1927—Mae West Sentenced to Jail
American actress and playwright Mae West is sentenced to ten days in jail for obscenity for the content of her play Sex. The trial occurred even though the play had run for a year and had been seen by 325,000 people. However West's considerable popularity, already based on her risque image, only increased due to the controversy. 1971—Manson Sentenced to Death
In the U.S, cult leader Charles Manson is sentenced to death for inciting the murders of Sharon Tate and several other people.
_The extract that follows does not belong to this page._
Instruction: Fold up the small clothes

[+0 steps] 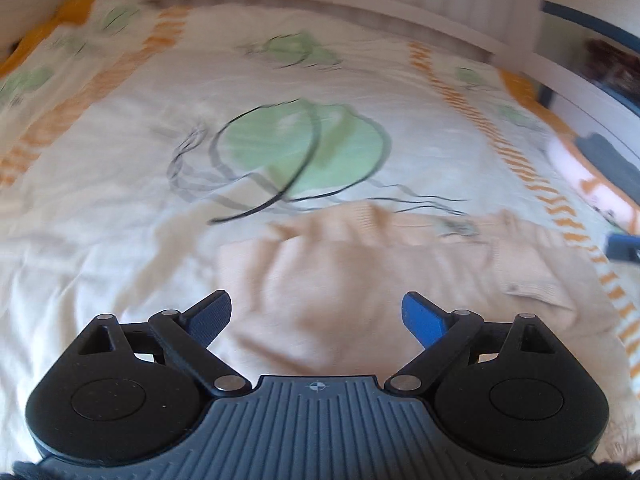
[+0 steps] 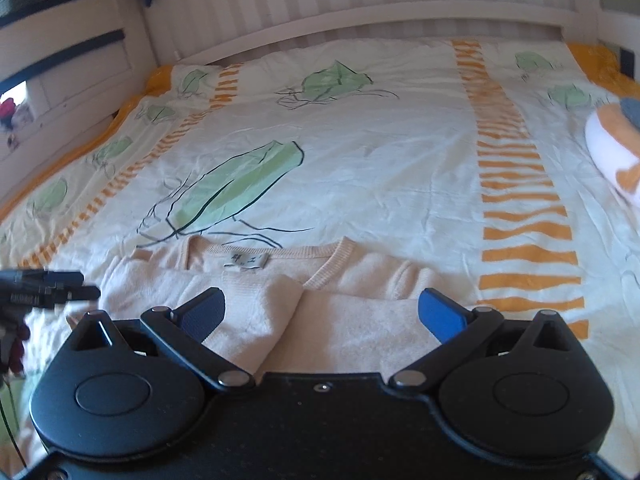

Three accomplices, who had actually done the killing, were also sentenced to death, but the state of California abolished capital punishment in 1972 and neither they nor Manson were ever actually executed. 1923—Yankee Stadium Opens
In New York City, Yankee Stadium, home of Major League Baseball's New York Yankees, opens with the Yankees beating their eternal rivals the Boston Red Sox 4 to 1. The stadium, which is nicknamed The House that Ruth Built, sees the Yankees become the most successful franchise in baseball history. It is eventually replaced by a new Yankee Stadium and closes in September 2008. 1961—Bay of Pigs Invasion Is Launched
A group of CIA financed and trained Cuban refugees lands at the Bay of Pigs in southern Cuba with the aim of ousting Fidel Castro. However, the invasion fails badly and the result is embarrassment for U.S. president John F. Kennedy and a major boost in popularity for Fidel Castro, and also has the effect of pushing him toward the Soviet Union for protection.